FAST FIVE (2011) strikes me as a game-changer for the Fast and Furious franchise, replacing the usual formula of street racing and scantily clad women (there’s one brief scene of that and the race takes place off-camera) with a caper film. Following directly on the ending for Fast & Furious, Vin Diesel, Jordana Brewster and Paul Walker relocate to Brazil. Instead of hiding out, they find themselves in the gunsights of Brasilia’s most powerful crimelord and of Dwayne Johnson as a federal agent out to drag them back to stand trial.
The solution? Rip off the crimelord’s money from an impregnable vault at police headquarters, thereby giving them enough cash to retire beyond the reach of any of their pursuers. This requires bringing together most of the cast members from the first four films (Gail Godot is the standout name) and culminates with literally tearing the vault out of the police building and dragging it behind their cars through the street. The filmmakers were obviously prepared for this to be the last in the series — it has the kind of happy ending that could resolve everything but doesn’t rule out more sequels — but shifting things up clearly worked, given how many more sequels we’ve had. “This just went from Mission Impossible to Mission In-Freaking-Sanity!”
The French film La Femme Nikita inspired both the U.S. Point of No Return and the Chinese THE BLACK CAT (1990), which I caught last weekend. Like the other films (and the Peta Wilson TV show) this has a female drifter kill a cop, go to jail, then get recruited by a black ops group as a counter-terrorist assassin. Unlike what I remember of the others the protagonist here is a formidable killer even before she gets trained; said training includes an implanted microchip that enhances her performance but I honestly don’t see much difference. Not up to the French original. “From this moment on, we’re the only ones who can help you.”

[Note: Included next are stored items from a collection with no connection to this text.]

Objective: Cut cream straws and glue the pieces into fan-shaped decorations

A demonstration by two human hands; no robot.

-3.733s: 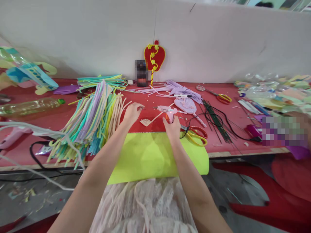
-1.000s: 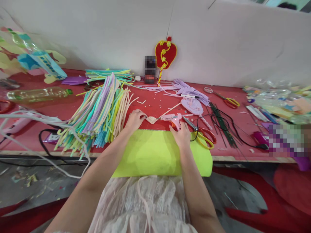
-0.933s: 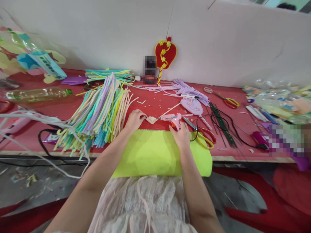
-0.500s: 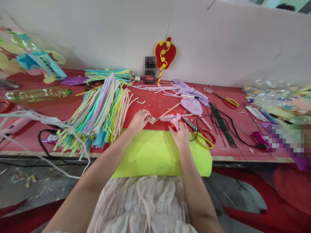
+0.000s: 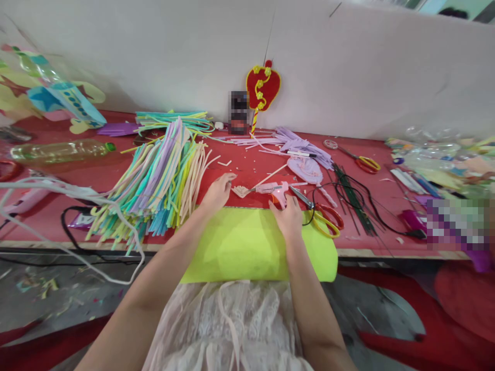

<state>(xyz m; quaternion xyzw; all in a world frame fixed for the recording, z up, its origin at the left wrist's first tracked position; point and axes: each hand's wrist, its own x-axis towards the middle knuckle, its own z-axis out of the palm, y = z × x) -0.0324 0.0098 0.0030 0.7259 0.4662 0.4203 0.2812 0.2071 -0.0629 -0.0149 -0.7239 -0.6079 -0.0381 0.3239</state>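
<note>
At the near edge, pale lace clothing (image 5: pixel 232 324) is seen, and beyond it a yellow-green sheet (image 5: pixel 247 247) is draped over the edge of the red table (image 5: pixel 240 149). Past the sheet, a pink glue gun (image 5: pixel 282 191) is gripped by the right hand (image 5: pixel 289 214), the fingers and thumb being closed about its handle; its nozzle is pointed leftward at the folded cream piece (image 5: pixel 240 191), which is laid on the table between the two hands. Whether that piece is touched by the tip cannot be told. The left hand (image 5: pixel 219 193) is held just beside the piece on its other side, the fingers loosely bent and partly open; whether anything small is pinched there cannot be made out. To the left, a thick bundle of pastel fuzzy stems (image 5: pixel 150 180) is spread. To the right, scissors with red and yellow handles (image 5: pixel 328 219) are laid near the right hand, and dark green wires (image 5: pixel 351 201) are crossed by a black cable. Farther back, a lilac oval piece (image 5: pixel 307 169) is placed below a marker (image 5: pixel 301 153), and against the pale wall (image 5: pixel 154 51) a red ornament edged in yellow (image 5: pixel 263 87) is stood upright.
</note>
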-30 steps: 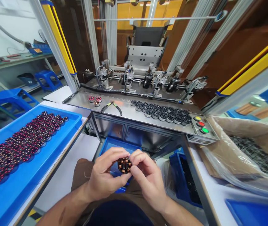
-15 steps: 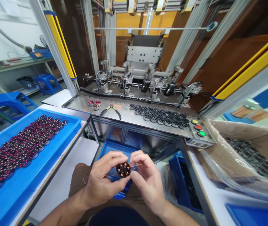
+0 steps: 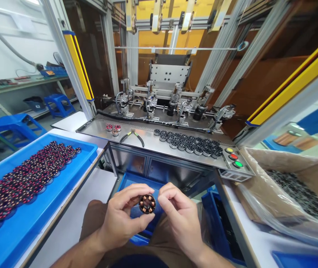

Alfred Hitchcock had wanted Joseph Cotton and Ingrid Bergman for the lead roles in The Paradine Case; in 1949, he got to use them both in UNDER CAPRICORN but that didn’t help this turkey. Michael Wilding plays a younger son of the aristocracy, arriving in 1800s Sydney to make his fortune. He becomes a friend and business associate to surly Joseph Cotton, a former groom turned convict who’s now a wealthy landowner; complicating things is Wilding’s crush on Cotton’s alcoholic wife, Ingrid Bergman, whom he knew from childhood. This was based on a well-regarded historical novel (adapted for Aussie TV in the 1980s if you’re curious) but it doesn’t work at all, and both Cotton and Bergman feel miscast in their roles. With Cecil Parker as the pompous Aussie governor, I’m inclined to suggest The Court Jester as a double bill for his equally unappealing leader there. “A gentleman’s word in Australia doesn’t mean much.”